_Dataset extract_

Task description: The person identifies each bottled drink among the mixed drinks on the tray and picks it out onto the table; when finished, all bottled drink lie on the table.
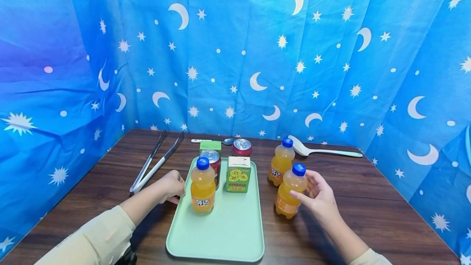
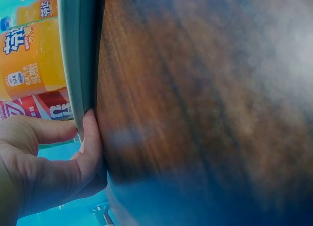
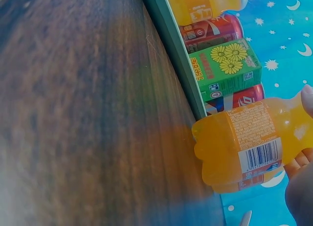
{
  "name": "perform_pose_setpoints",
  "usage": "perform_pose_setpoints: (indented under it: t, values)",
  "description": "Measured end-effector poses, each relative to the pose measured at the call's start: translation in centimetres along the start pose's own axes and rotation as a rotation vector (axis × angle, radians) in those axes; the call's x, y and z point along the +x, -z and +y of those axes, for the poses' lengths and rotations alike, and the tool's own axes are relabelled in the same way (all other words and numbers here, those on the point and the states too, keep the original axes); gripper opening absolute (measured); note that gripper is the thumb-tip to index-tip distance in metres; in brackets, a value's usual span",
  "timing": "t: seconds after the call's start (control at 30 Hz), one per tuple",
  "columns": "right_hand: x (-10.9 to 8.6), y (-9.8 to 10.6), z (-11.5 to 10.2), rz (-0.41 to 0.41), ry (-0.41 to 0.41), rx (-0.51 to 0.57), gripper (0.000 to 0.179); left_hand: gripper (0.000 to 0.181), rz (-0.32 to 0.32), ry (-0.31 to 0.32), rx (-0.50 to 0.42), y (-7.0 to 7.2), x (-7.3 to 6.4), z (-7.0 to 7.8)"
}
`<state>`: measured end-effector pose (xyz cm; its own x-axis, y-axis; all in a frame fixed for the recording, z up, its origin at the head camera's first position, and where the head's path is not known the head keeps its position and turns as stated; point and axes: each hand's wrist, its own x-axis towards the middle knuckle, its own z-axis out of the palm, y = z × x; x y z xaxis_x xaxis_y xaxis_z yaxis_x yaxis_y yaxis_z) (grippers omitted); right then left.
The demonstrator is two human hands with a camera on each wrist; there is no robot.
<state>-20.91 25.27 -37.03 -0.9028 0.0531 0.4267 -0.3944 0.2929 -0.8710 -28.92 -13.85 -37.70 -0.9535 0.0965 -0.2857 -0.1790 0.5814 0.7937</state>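
In the head view my left hand (image 1: 172,185) pinches the left rim of a pale green tray (image 1: 220,232); the left wrist view shows its thumb over that rim. On the tray stand an orange soda bottle with a blue cap (image 1: 203,189), a red can (image 1: 217,169) behind it, and a green drink carton with yellow flowers (image 1: 238,177). To the tray's right, my right hand (image 1: 321,197) grips a second orange soda bottle (image 1: 288,193) between thumb and fingers. That bottle is upright, and its barcode (image 3: 260,156) shows in the right wrist view. A third orange soda bottle (image 1: 281,160) stands just behind.
Another red can (image 1: 241,147) and a green box (image 1: 210,147) stand at the tray's far end. Metal tongs (image 1: 158,165) lie at left, a small spoon (image 1: 228,141) at the back, and a large white serving spoon (image 1: 312,150) at back right. A blue curtain (image 1: 235,52) surrounds the table.
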Motion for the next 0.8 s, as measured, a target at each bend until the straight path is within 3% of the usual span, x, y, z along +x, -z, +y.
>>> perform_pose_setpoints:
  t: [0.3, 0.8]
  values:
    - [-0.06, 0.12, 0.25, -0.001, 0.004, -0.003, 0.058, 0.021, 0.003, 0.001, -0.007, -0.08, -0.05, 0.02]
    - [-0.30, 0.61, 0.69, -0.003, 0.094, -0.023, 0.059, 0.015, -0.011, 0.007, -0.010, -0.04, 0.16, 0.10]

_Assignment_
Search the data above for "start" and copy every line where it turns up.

_Solution to the problem_
  "description": "Measured end-effector poses, each relative to the pose measured at the call's start: translation in centimetres along the start pose's own axes and rotation as a rotation vector (axis × angle, radians) in those axes; the call's x, y and z point along the +x, -z and +y of those axes, for the poses' lengths and rotations alike, and the tool's own axes are relabelled in the same way (all other words and numbers here, those on the point and the states too, keep the original axes); gripper opening absolute (measured); note that gripper is the thumb-tip to index-tip distance in metres; in brackets, a value's usual span",
  "timing": "t: seconds after the call's start (control at 30 Hz), one per tuple",

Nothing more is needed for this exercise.